● TASK TO COMPLETE: Scan the entries for the word "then", and copy every line where it appears.

● GIVEN RECORDS:
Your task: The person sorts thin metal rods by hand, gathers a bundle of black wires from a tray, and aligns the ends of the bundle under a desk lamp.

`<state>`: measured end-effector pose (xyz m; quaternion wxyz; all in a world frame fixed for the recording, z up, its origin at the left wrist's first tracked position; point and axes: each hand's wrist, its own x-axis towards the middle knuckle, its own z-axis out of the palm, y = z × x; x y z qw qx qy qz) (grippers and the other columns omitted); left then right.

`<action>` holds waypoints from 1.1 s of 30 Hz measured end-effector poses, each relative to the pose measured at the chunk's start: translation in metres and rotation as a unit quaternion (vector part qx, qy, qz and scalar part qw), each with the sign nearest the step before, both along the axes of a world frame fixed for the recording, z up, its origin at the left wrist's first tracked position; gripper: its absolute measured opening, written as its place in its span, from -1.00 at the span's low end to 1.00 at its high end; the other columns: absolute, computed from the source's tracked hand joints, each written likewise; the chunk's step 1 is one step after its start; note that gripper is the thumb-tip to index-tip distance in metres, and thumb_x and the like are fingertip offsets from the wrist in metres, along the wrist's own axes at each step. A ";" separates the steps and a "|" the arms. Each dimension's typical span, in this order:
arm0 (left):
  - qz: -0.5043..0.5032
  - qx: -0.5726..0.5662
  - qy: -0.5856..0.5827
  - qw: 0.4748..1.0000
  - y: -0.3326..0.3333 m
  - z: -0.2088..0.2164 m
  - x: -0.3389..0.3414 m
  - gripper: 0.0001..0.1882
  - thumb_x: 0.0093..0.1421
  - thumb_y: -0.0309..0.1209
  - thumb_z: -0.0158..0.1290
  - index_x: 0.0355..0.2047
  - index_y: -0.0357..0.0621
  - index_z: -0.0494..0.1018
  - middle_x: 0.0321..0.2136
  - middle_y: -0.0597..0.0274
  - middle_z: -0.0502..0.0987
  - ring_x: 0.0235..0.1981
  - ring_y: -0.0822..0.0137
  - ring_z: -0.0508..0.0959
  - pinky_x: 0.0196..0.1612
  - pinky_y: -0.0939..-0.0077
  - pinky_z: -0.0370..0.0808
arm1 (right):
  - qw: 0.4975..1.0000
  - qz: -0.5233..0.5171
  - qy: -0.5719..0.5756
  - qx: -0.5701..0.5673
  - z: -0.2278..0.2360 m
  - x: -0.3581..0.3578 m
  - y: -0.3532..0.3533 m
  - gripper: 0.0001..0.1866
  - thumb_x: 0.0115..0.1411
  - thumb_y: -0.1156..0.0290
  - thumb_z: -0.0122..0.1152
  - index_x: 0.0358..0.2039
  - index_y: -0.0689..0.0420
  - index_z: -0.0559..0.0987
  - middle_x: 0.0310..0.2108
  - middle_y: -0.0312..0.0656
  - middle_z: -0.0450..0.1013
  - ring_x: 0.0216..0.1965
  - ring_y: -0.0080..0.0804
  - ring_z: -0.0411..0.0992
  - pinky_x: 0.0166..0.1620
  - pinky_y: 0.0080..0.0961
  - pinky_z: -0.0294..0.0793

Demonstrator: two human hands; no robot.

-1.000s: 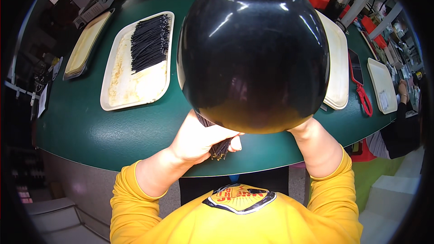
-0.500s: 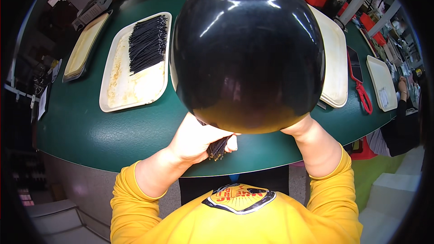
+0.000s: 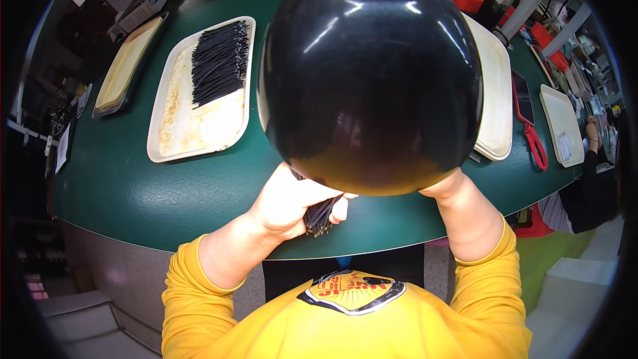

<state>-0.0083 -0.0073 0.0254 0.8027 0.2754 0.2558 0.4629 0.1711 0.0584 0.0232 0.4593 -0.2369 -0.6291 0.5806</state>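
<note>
My left hand (image 3: pixel 292 203) is closed round a bundle of thin black wires (image 3: pixel 320 218), whose ends stick out below the fingers toward the table's near edge. A big glossy black dome-shaped lamp shade (image 3: pixel 372 86) hangs over the middle and covers the space ahead of both hands. Only the wrist and back edge of my right hand (image 3: pixel 446 186) show at the shade's lower right rim; its fingers are hidden under it. Left of the shade, a cream tray (image 3: pixel 174 143) carries many more black wires (image 3: pixel 220 63) laid in a row.
Stacked cream trays (image 3: pixel 127 70) stand at the far left, others (image 3: pixel 495 113) right of the shade. A phone with a red strap (image 3: pixel 533 146) lies beside a smaller tray (image 3: pixel 561 116) on the green table (image 3: pixel 193 199). Another person's hand (image 3: pixel 591 129) shows at the right edge.
The view has shifted slightly, so the lamp shade appears a little farther right. My left hand keeps its grip on the wires; both hands stay almost in place.
</note>
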 end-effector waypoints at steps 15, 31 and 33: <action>0.033 0.044 0.047 0.997 0.000 0.002 0.002 -0.87 -0.02 -0.53 -0.03 -0.44 -0.34 0.36 -0.58 0.12 0.40 -0.66 0.40 0.45 -0.58 0.62 0.43 | 0.991 0.016 0.111 -0.076 0.011 -0.007 -0.007 -0.46 -0.15 0.57 0.15 -0.11 0.31 0.20 -0.20 -0.08 0.30 -0.20 -0.38 0.31 -0.12 -0.52 0.29; 0.025 0.032 0.013 0.999 -0.002 0.006 0.002 -0.86 0.00 -0.52 -0.05 -0.41 -0.33 0.34 -0.58 0.12 0.39 -0.66 0.43 0.44 -0.58 0.64 0.43 | 0.946 0.211 0.220 -0.107 0.006 -0.005 0.001 -0.62 0.03 0.53 -0.12 -0.10 0.28 0.17 -0.56 -0.23 0.26 -0.72 -0.63 0.17 -0.66 -0.73 0.17; 0.031 0.041 0.006 0.999 -0.002 0.006 0.002 -0.86 0.00 -0.53 -0.05 -0.40 -0.33 0.34 -0.57 0.12 0.39 -0.66 0.42 0.44 -0.58 0.64 0.43 | 0.927 0.221 0.261 -0.155 -0.004 -0.002 0.002 -0.61 0.03 0.53 -0.12 -0.08 0.27 0.16 -0.57 -0.25 0.25 -0.72 -0.63 0.13 -0.66 -0.71 0.14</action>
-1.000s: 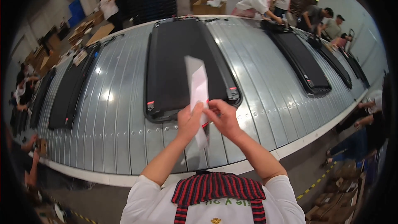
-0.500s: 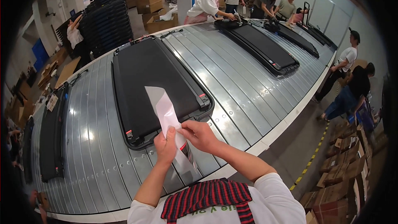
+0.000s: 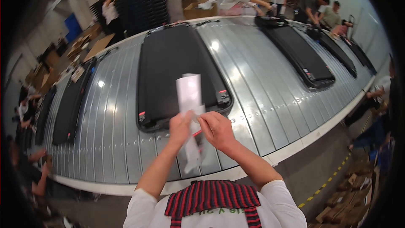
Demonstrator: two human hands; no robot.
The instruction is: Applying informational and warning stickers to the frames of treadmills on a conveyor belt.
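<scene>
Gripping a long, glossy white sheet (image 3: pixel 188 90) just below the frame's centre, the left hand (image 3: pixel 180 127) has its fingers clamped on the middle; the right hand (image 3: pixel 217 130) pinches its right edge. Behind, a flat black rectangular panel (image 3: pixel 172 57) lies on the silver slatted metal conveyor (image 3: pixel 261 133).

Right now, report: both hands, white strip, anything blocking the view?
Left hand: gripping white strip. Right hand: at its right edge, grip unclear in blur. Strip: hides part of black panel from view.
</scene>
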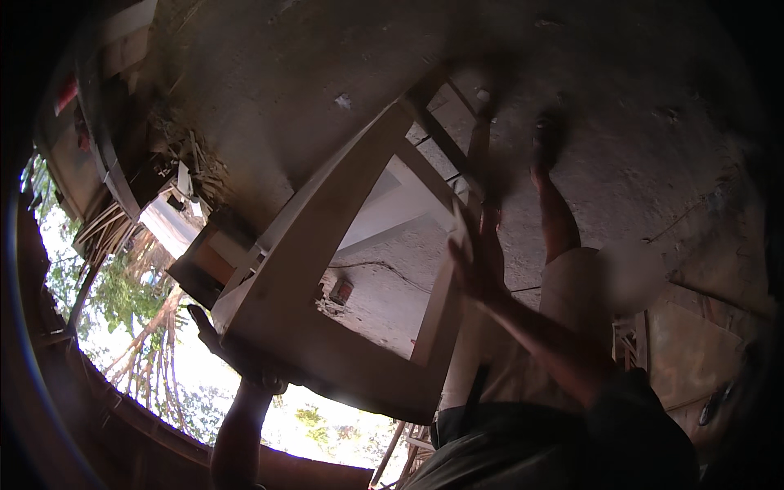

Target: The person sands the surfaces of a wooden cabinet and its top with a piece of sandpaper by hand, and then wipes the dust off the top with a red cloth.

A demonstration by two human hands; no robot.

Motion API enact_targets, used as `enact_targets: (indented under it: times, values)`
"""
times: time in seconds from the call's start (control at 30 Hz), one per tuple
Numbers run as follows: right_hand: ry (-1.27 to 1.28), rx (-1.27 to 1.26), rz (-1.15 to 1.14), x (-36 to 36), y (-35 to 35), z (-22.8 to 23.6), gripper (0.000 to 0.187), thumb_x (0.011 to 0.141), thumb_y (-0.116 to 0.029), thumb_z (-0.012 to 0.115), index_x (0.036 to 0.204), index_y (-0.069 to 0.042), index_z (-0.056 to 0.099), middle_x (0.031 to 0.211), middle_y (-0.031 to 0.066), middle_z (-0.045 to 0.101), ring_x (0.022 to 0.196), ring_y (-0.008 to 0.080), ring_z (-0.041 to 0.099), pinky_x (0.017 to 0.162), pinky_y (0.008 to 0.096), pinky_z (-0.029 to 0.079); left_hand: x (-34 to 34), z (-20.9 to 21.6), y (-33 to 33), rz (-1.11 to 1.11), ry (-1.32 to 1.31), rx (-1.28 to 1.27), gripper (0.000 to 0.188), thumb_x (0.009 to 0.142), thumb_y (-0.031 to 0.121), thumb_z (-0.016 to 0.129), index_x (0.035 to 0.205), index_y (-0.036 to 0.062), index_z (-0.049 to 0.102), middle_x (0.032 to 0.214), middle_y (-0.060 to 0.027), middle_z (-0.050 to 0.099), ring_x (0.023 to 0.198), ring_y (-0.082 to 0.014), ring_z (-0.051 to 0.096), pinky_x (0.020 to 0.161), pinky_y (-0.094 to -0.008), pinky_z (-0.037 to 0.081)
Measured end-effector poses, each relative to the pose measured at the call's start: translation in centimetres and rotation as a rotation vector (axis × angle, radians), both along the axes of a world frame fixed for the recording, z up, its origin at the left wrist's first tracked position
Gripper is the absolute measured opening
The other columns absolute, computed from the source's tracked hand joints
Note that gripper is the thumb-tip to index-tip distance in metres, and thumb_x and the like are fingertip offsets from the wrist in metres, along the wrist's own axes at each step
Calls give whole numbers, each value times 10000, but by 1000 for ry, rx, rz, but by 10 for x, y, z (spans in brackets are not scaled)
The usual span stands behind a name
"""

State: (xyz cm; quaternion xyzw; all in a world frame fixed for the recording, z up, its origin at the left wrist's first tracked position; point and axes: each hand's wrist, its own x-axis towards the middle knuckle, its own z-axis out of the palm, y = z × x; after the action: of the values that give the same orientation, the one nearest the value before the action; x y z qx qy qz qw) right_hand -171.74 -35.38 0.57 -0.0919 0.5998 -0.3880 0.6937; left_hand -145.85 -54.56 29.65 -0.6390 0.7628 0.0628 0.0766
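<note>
A large pale wooden furniture frame (343, 355) is held up tilted before me, with a wide four-sided opening and narrower rails towards its far end. Under its lower left corner is my left hand (253, 371), gripping the frame from outside. Part of that hand is hidden by the wood, but dark fingers show past the corner. My right hand (482, 265) lies against the right-hand rail, its fingers stretched out along the wood and its thumb apart. The exact contact of those fingertips is dim.
My bare leg (559, 216) stands on the rough grey floor (310, 82) just beyond the frame. A small reddish block (341, 291) shows through the opening. Wood scraps (192, 155) are heaped at the left near a dark box (214, 257). Boards (702, 351) lie at the right.
</note>
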Motion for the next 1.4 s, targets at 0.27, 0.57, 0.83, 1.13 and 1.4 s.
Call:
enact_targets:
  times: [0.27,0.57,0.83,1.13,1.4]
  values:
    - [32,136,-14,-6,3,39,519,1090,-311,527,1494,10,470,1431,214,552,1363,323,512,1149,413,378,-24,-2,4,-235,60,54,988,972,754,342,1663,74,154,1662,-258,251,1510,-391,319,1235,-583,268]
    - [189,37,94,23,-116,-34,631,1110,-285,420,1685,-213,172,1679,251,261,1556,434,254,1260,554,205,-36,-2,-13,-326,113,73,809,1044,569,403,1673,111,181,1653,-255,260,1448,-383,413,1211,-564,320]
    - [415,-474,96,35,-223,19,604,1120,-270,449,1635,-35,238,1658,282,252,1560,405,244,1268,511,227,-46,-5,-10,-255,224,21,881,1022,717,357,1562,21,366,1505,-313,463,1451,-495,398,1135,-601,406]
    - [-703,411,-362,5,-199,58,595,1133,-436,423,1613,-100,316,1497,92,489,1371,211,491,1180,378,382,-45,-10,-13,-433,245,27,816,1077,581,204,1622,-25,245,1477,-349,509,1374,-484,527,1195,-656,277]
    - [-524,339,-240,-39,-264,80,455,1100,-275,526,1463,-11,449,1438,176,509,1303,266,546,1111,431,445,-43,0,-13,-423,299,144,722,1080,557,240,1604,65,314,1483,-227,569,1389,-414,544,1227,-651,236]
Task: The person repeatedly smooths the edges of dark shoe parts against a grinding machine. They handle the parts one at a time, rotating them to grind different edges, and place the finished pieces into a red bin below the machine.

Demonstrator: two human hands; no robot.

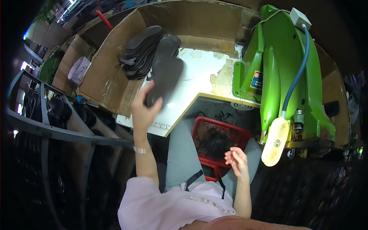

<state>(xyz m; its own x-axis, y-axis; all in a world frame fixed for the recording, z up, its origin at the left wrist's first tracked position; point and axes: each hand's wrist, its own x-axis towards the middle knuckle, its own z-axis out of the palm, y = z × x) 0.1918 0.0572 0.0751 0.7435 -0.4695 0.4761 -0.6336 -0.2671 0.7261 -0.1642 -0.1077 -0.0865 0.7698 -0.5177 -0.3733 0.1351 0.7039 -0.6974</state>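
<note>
Head view, left hand (142, 109): thumb and fingers pinching a dark-grey, flat, sole-shaped piece (168, 76), apparently by its near end; blurred.
Piece: over white tabletop (197, 73), near similar stacked pieces (138, 50).
Right hand (238, 161): half-curled, empty, near red plastic basket (239, 135).

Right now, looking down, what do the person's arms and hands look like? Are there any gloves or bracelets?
No gloves: the left hand and right hand are bare. A thin, pale, shiny band circles the left wrist; none shows on the right. The left sleeve is pale lilac and short, leaving the forearm uncovered.
</note>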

● RESPONSE BELOW:
`<state>`: measured end-effector pose (xyz m; quaternion wxyz; all in a world frame fixed for the recording, z up, its origin at the left wrist's first tracked position; point and axes: each hand's wrist, its own x-axis towards the middle knuckle, its own z-axis out of the palm, y = z × x; x y z qw qx qy qz) (grippers and the other columns omitted); left then right.
Target: The person sands the surfaces of a wooden cabinet and its top with a piece of sandpaper by hand, and then wipes the dust off the top with a red cloth.

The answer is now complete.